Россия поставляет сейчас Западу много классных певцов, но в одночасье Запад не может признать так называемую русскую вокальную школу. Как это так: это не их земля, не их территория, и вдруг эти русские приходят, их расхватывают лучшие театры, на них десятками ставятся премьеры, и так далее. Балет столетиями создавал свое реноме в мире, с русским балетом Запад смирился. А сейчас должно пройти какое-то, может быть, даже историческое время, чтобы они привыкли, что русские поют здорово, замечательно. Надо их переубедить. Дайте время, придет и это, потому что некуда деться все равно. Практически ведь здесь долгие годы не знали, как у нас, в России, было поставлено оперное дело. Все же было закрыто, никто ничего не слышал. А выстави вот эту, скажем, довоенную команду из Большого театра. Думаю, что я услышал бы только стук челюстей, которые бились бы об пол от удивления. Время было не то. А как раз тогда и надо было бы русскую оперу показывать миру. Это у нас было время оперных драгоценностей, которые никогда даже не выставлялись напоказ. Даже выставки не было. Я просто иногда ощущаю предвзятое отношение к русскому оперному искусству. Если они слышат об успехах какого-нибудь русского оперного певца или певицы, они думают, что это — исключение из правил. Не признают в общем-то.

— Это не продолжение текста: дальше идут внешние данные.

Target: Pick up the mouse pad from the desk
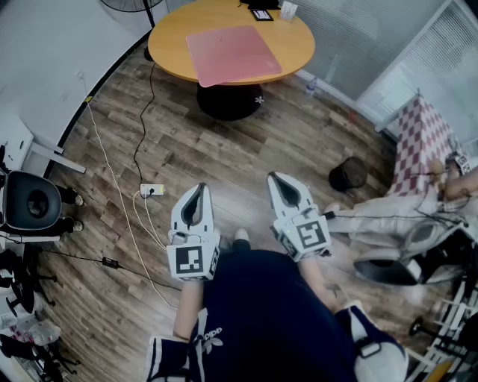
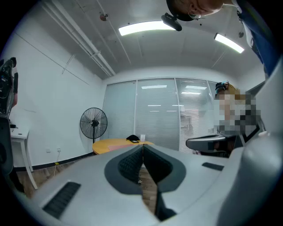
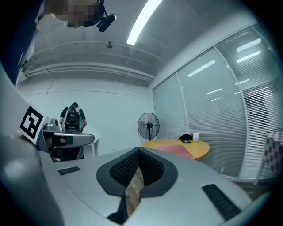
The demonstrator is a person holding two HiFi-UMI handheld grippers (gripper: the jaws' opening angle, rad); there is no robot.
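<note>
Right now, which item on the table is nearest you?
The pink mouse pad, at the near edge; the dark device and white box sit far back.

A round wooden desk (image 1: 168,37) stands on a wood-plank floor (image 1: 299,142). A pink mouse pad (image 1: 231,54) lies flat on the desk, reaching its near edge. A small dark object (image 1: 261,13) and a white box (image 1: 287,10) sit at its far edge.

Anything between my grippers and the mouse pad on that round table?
Nothing visible. Only bare wood floor lies between the left gripper, the right gripper and the table, with the mouse pad at its near edge. A power strip and cables lie off to the left.
</note>
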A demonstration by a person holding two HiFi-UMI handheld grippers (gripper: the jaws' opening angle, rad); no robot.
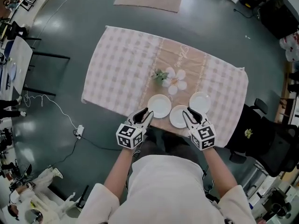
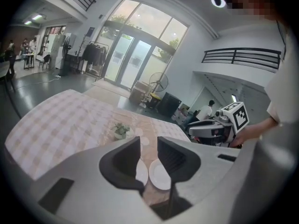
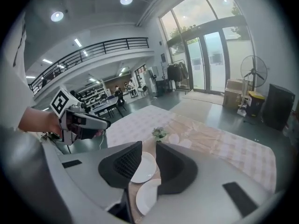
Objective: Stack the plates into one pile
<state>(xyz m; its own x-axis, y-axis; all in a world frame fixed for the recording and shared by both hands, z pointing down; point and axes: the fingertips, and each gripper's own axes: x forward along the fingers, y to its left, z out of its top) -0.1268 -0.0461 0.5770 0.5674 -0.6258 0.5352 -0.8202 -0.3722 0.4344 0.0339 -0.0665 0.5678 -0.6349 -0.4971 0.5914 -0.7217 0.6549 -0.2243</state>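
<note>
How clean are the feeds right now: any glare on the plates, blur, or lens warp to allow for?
Head view: sharp and evenly lit, plates bright but rims readable. Left gripper view: heavy fisheye, dark corners, windows very bright. Right gripper view: same fisheye, ceiling lights glare, jaws hide part of the plates.

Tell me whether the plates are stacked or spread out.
Spread out. The left plate, middle plate and right plate lie side by side on the tablecloth, none on another.
</note>
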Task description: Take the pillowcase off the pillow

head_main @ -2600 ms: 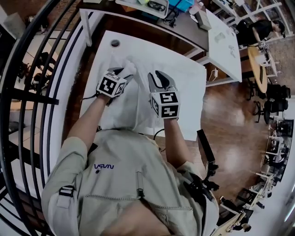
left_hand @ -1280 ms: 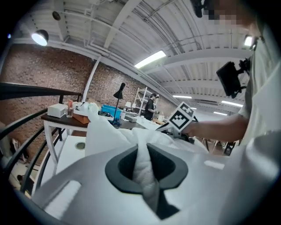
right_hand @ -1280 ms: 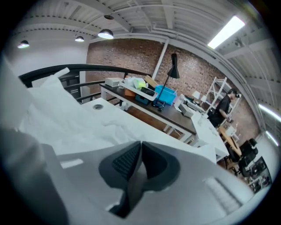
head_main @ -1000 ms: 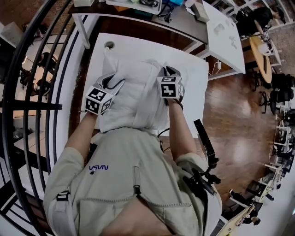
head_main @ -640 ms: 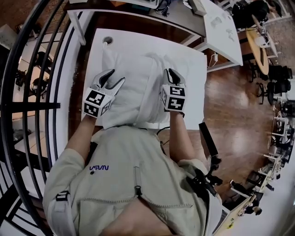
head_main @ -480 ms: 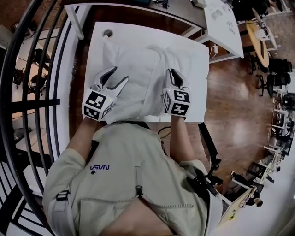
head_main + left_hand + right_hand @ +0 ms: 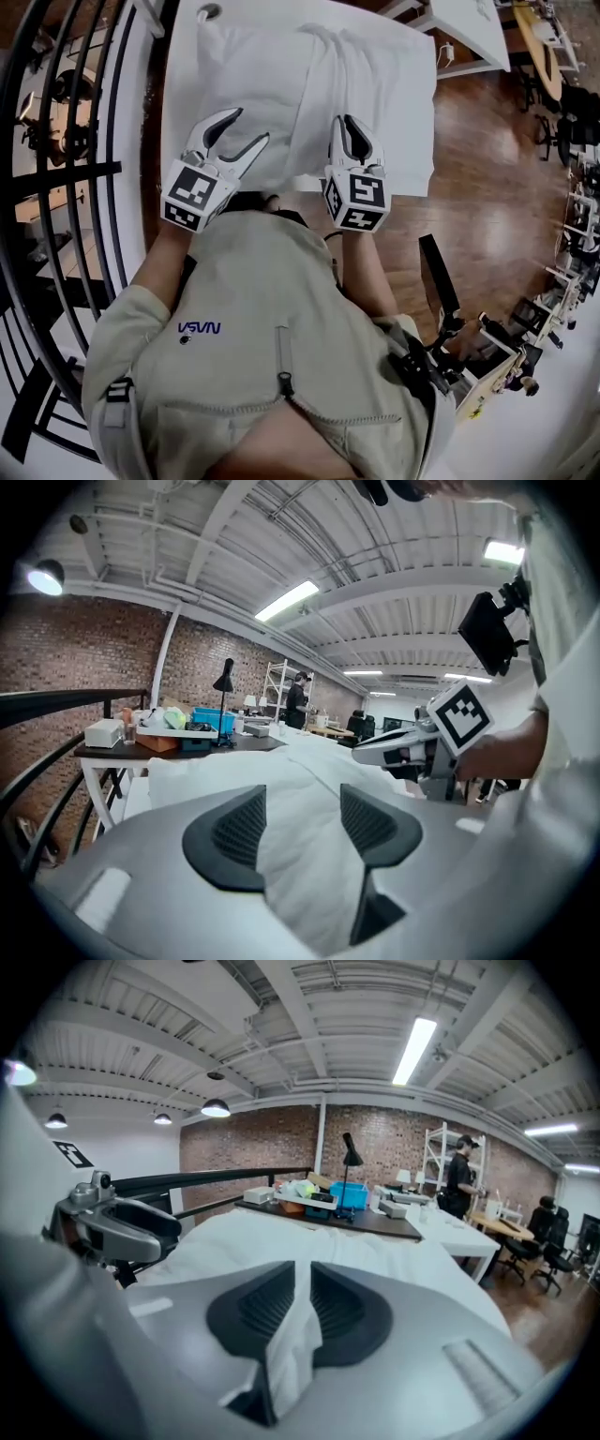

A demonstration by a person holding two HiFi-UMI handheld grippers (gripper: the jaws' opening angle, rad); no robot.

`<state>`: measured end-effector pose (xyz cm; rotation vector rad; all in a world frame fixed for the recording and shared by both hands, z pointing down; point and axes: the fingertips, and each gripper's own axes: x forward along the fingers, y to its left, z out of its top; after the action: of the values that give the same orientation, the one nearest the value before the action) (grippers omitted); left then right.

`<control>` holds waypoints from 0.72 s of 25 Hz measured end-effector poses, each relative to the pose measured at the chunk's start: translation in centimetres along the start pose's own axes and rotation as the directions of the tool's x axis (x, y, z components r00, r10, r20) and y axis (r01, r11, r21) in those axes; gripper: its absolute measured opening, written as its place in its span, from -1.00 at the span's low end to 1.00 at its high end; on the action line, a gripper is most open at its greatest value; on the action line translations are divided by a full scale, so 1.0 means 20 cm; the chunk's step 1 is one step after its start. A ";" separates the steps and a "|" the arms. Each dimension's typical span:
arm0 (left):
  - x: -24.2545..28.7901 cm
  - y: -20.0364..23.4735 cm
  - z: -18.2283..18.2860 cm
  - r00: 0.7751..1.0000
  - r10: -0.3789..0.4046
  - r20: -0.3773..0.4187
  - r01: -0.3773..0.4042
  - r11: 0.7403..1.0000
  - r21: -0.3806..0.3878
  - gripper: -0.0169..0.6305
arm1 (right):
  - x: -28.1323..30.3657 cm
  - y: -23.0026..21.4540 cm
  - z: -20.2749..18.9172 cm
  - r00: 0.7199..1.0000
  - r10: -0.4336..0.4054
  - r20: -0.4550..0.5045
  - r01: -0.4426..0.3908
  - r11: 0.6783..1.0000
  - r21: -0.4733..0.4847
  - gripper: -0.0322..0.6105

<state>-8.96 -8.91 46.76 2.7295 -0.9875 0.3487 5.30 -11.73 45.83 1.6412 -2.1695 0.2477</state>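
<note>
The white table [image 7: 180,103] lies under the pillow and reaches past it on the left and right. The person in a pale jacket [image 7: 262,319] stands at the pillow's near end, with both forearms stretched toward it. The pillow [image 7: 246,70] lies flat on the table, white on white with its pillowcase [image 7: 286,1354], so where cloth ends and filling begins cannot be told. A wrinkled ridge runs along its length. The left gripper [image 7: 248,127] is at the pillow's near left corner. Its jaws have just been opening and now stand well apart. In the left gripper view [image 7: 300,827] white cloth shows in the gap between the dark ribbed pads [image 7: 234,832], but neither pad presses on it. The right gripper [image 7: 347,127] is at the pillow's near edge, right of the ridge. Its jaws [image 7: 302,1312] are nearly together, pinching a thin upright fold of the pillowcase that hangs down between the pads.
</note>
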 end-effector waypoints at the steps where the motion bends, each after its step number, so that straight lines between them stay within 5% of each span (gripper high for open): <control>1: -0.02 -0.02 -0.04 1.000 0.018 -0.019 -0.018 1.000 -0.002 -0.24 | -0.02 0.03 -0.03 1.000 0.019 -0.002 -0.019 1.000 0.007 -0.74; 12: -0.11 -0.31 -0.29 0.968 0.193 -0.162 -0.194 0.981 0.009 -0.18 | -0.24 0.23 -0.30 0.965 0.260 -0.029 -0.261 0.965 -0.038 -0.72; 18: -0.16 -0.25 -0.54 0.934 0.222 -0.279 -0.210 0.975 0.073 -0.18 | -0.28 0.41 -0.49 0.946 0.294 -0.133 -0.300 0.954 -0.025 -0.62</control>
<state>-9.66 -0.32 55.44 2.5108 -1.2080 0.7859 0.92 -0.72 53.23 1.2327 -2.2989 0.3773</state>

Я много пел с Бурчуладзе. Он поет в лучших театрах по всему миру. Его певческий голос громоподобен, но в общем-то он примерно так же и говорит своим человеческим голосом. Мощная звуковая волна идет. Феноменальный у него голос. Когда он говорит, я всегда прошу его отодвинуться немножко подальше, я не могу его вблизи воспринимать. И ко всему это еще украшено грузинским темпераментом.
Я пел с Марией Гулегиной. Она певица с изумительным голосом и женщина очень интересная, высокая, следит за своим внешним видом, худенькая. Я считаю — это тоже одна из черт высокого профессионализма. Кстати, я должен сказать, что она, очевидно, еще и работает вокально. Потому что тот репертуар, который она сейчас несет, без работы, без продвижения вперед нельзя исполнить. Она пела «На-букко», она пела «Макбет», она пела «Турандот». Голосом это просто не споешь. Можно это спеть один раз удачно, а не один... Мария Гулегина ведь востребована и поет в лучших театрах. Для нее делаются премьеры, а это значит, что она работает. При большом желании раньше можно было увидеть у нее некоторые шероховатости в крайних верхних нотах. Но совершенно очевидно, что она работой их преодолела. Она постоянно рафинирует свою вокальную школу, свой голос. Потому что без этого не шагнешь туда, где она сейчас находится. Я ее мало, к сожалению, слышал в последнее время. Я ее слышал в последний раз, когда мы пели вместе «Пиковую даму» в Сан-Франциско.
И Сантуццу она пела со мной в тот же вечер в «Метрополитен», когда я пел «Паяцы». Сантуцца — это вообще провокабильная роль. Ее обычно поют меццо-сопрано. В силу этого мне кажется, что сопрано, берущихся за исполнение этой партии, невольно психологически тянет на расширение голоса. Хочется спеть поближе к звучанию меццо-сопрано. Сопрано обычно меньше доверяют в этой партии себе. Слишком большое значение придают своей «меццовости», если так можно выразиться. Не могу сказать, что это очень сложная партия. Если ее сравнить с Елизаветой в «Дон Карлосе», или Аидой, или Леонорой — то она окажется просто несопоставимой.
Гулегина в 1994 году в «Мет» справилась с этой партией. Но я уверен, что если она будет петь эту партию и дальше, она сумеет преодолеть в себе невольное желание спеть пошире. А вот останься она психологически в своей сопрановой ипостаси, она, конечно, с большей легкостью преодолела бы все трудные места.
«Макбет» я видел по трансляции и могу сказать, что она выросла значительно с той Сантуццы 1994 года. В опере «Макбет» есть моменты необычайной сложности, она их прекрасно преодолевала. Просто те трудности, которые я у нее прежде встречал, она на этом этапе победила. Она молодая еще, ей 40 лет. Поэтому она и в Россию приезжает петь. Это очень хорошо. А живет она, по-моему, в Гамбурге. Молодость много значит, знаете ли.